While I can't give you code to solve your problem, I get give you some advice.
Here's the logic you should use (according to Apple), but I haven't managed to make it work reliably (at least not in my Java implementation):
Push Notification Throughput and Error Checking
If you're seeing throughput lower than 9,000 notifications per second, your server might benefit from improved error handling logic.
Here's how to check for errors when using the enhanced binary interface. Keep writing until a write fails. If the stream is ready for writing again, resend the notification and keep going. If the stream isn't ready for writing, see if the stream is available for reading.
If it is, read everything available from the stream. If you get zero bytes back, the connection was closed because of an error such as an invalid command byte or other parsing error. If you get six bytes back, that's an error response that you can check for the response code and the ID of the notification that caused the error. You'll need to send every notification following that one again.
Once everything has been sent, do one last check for an error response.
It can take a while for the dropped connection to make its way from APNs back to your server just because of normal latency. It's possible to send over 500 notifications before a write fails because of the connection being dropped. Around 1,700 notifications writes can fail just because the pipe is full, so just retry in that case once the stream is ready for writing again.

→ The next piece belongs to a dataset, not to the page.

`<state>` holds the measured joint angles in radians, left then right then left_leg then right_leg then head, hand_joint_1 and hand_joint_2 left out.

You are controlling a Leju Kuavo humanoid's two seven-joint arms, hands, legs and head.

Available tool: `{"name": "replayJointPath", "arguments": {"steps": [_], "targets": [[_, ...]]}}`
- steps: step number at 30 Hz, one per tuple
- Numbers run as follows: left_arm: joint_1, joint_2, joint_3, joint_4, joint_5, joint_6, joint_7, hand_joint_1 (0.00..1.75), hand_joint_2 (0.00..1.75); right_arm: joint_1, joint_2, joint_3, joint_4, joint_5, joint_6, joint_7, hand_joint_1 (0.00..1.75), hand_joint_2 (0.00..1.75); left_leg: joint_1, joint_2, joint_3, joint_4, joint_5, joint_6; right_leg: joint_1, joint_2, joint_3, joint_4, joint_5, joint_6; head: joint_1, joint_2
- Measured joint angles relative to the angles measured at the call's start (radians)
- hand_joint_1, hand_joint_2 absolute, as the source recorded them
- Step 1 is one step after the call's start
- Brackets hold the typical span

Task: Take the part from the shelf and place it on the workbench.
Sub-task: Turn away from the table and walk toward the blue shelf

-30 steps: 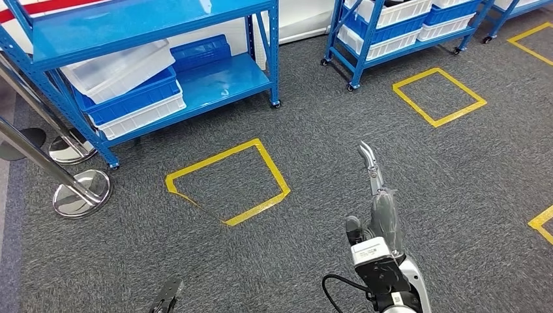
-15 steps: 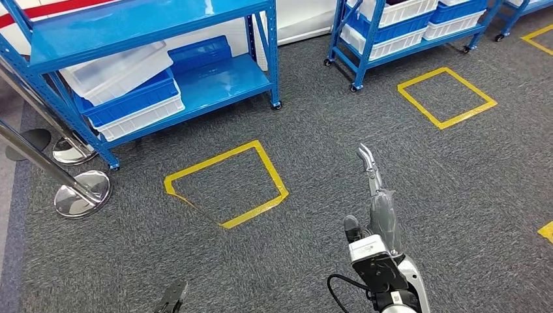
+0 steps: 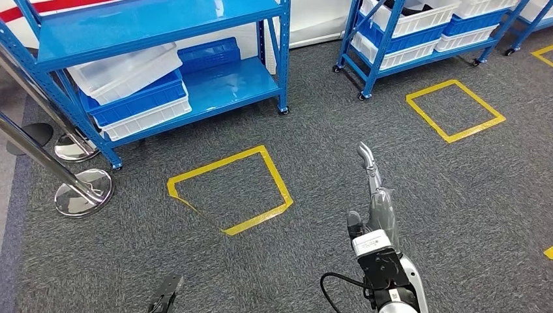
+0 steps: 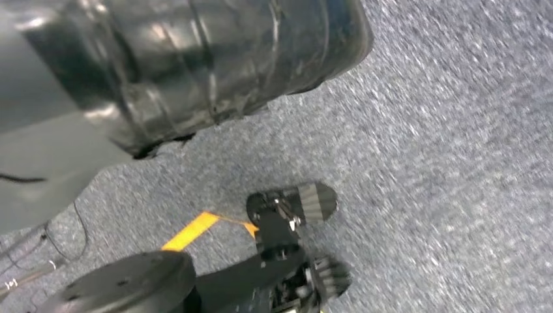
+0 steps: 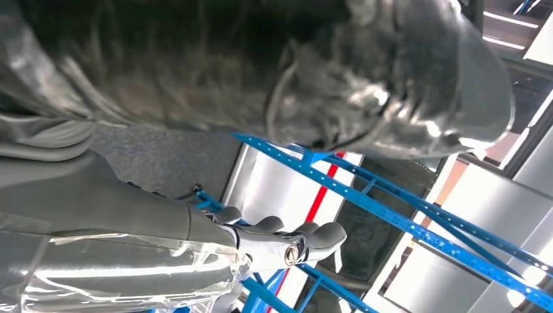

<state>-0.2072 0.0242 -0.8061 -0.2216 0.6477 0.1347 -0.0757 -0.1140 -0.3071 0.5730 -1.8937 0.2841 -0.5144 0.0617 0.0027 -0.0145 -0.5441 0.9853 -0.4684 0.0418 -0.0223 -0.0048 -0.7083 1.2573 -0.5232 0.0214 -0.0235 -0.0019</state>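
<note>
So the right hand (image 3: 378,202) sat low and a bit right of center in the head view, stretched straight out over the grey carpet (image 3: 326,130). Its fingers (image 3: 367,158) pointed toward the top of the frame. From the right wrist camera that same hand (image 5: 195,261) looked extended and loose, fingers laid out rather than curled, and nothing was sitting in it as far as I could see. The left hand (image 3: 166,297) was just a dark tip at the bottom edge, left of center, so honestly I couldn't tell whether it was spread or closed. The blue shelf (image 3: 156,26) filled the upper left, with a clear tray (image 3: 124,68) tilted on top of a blue bin (image 3: 137,98) and a white bin (image 3: 147,117) on its lower level. A second blue shelf (image 3: 381,45) with more bins stood at the upper right. The part itself I couldn't pick out; whatever was in those bins was too small to make out. A yellow tape square (image 3: 277,177) lay mid-frame, another (image 3: 427,119) off to the right, and chrome stanchion bases (image 3: 83,192) stood at the left edge.
</note>
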Motion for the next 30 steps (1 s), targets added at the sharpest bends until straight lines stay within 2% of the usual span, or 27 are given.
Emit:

Now, here's where the tradeoffs get interesting. You can check for an error response after every write, and you'll catch the error right away. But this causes a huge increase in the time it takes to send a batch of notifications.
Device tokens should almost all be valid if you've captured them correctly and you're sending them to the correct environment. So it makes sense to optimize assuming failures will be rare. You'll get way better performance if you wait for write to fail or the batch to complete before checking for an error response, even counting the time to send the dropped notifications again.
None of this is really specific to APNs, it applies to most socket-level programming.
If your development tool of choice supports multiple threads or interprocess communication, you could have a thread or process waiting for an error response all the time and let the main sending thread or process know when it should give up and retry.
This is taken from Apple's Tech Note: Troubleshooting Push Notifications.
I don't know how you detect in PHP that the write failed, but when it does, you should attempt to write the failed notification once again, and if it fails again, try to read the error response and close the connection.
If you manage to read the error response, you will know which notification failed and you'll know the error type (the most likely error is 8 - invalid device token). The code in the answer you referred to doesn't do anything after identifying that error.
If after writing 100 messages you get an error response for the 80th message, you must resend messages 81 to 100, since Apple never received them. In my case (Java server), I don't always manage to read the error response (sometimes I get an error when trying to read the response from the socket). In that case I can only move on an send the next notifications (and have no way of knowing which notifications were actually received by Apple). That's why it's important to keep your database clean of invalid tokens.
If you keep your database clean (i.e. store in it only device tokens that were sent to your App by Apple, and all of them belong to the same push environment - either sandbox or production), you shouldn't encounter any invalid device tokens.
I encountered a similar problem to yours when implementing the push notification server side in Java. I couldn't reliably get all the error responses returned by Apple.
I found that in Java there's a way to disable the TCP Nagle's algorithm, which causes the buffering of multiple messages before sending them in a batch to Apple. Though Apple encourages us to use Nagle's algorithm (for performance reasons), I found that when I disable it and then try to read the response from Apple after each message I send to them, I manage to receive 100% of the error responses (I verified it by writing a process that simulated the APNS server).
By disabling Nagle's algorithm and sending the notifications one by one, slowly, and atempting to read the error response after each message, you can locate all the invalid tokens in your DB and remove them. Once you know your DB is clean you can enable Nagle's algorithm and resume sending notifications quickly without bothering to read the error responses from Apple. Then, whenever you get an error while writing a message to the socket, you can simply create a new socket and retry sending only the last message.